Exploratory Data Analysis with Azure Synapse Analytics

Build a Power BI Report on Parquet files with the Serverless SQL Pool

Last week, 3th of December, Azure Synapse Analytics was announced to be General Available. Another reason to have some fun with a few of the new features in the Azure Synapse Workspace. Like building a Power BI report with T-SQL without provisioning a ‘traditional’ SQL Server instance and building a data pipeline.

In this blog, we will be using the Serverless SQL Pool included in the workspace, to create just that. Some of the benefits of the Serverless SQL Pool:

Exploratory Data Analysis with T-SQL on your storage account
Connectivity with tools like SSMS and ADS
You are only charged for the data processed

To know more about the Serverless SQL Pool, be sure to check the official documentation. A link is in the references at the end of this blog.

In the end, I will also provide an example of the ‘create external table as select’ statement. This is extremely useful if you need to reuse the results of your data analysis. It allows you to export the data to your storage account in the desired format.

Overview of actions

So how did I do this? What steps are needed to build the report:

Provision a Synapse workspace
Have data in a storage account
Create views in the database
Import the views in Power BI desktop

Maybe this is a little blunt, but I promise it won’t be difficult. We will go through the steps to take!
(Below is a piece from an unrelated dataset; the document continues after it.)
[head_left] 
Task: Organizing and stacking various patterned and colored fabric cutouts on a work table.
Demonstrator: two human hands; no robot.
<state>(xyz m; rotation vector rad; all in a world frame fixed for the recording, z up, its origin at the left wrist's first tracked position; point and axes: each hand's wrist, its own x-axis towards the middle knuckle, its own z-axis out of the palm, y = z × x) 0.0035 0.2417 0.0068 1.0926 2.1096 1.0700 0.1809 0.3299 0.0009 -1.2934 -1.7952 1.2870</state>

Provision a Synapse workspace

In this case, I used the Azure portal to create a new workspace and used all of the standard settings for creation.

Navigate to the Azure Portal
Click ‘Create a resource’
Type ‘Azure Synapse Analytics’
Fill in the ‘Basics’ tab and click ‘Review and Create’

Have data in a storage account

This is could be the hardest part. In the examples, I use an export of the AdventureWorksLT sample database in Parquet format. If you do not have parquet files, CSV will do the job as well.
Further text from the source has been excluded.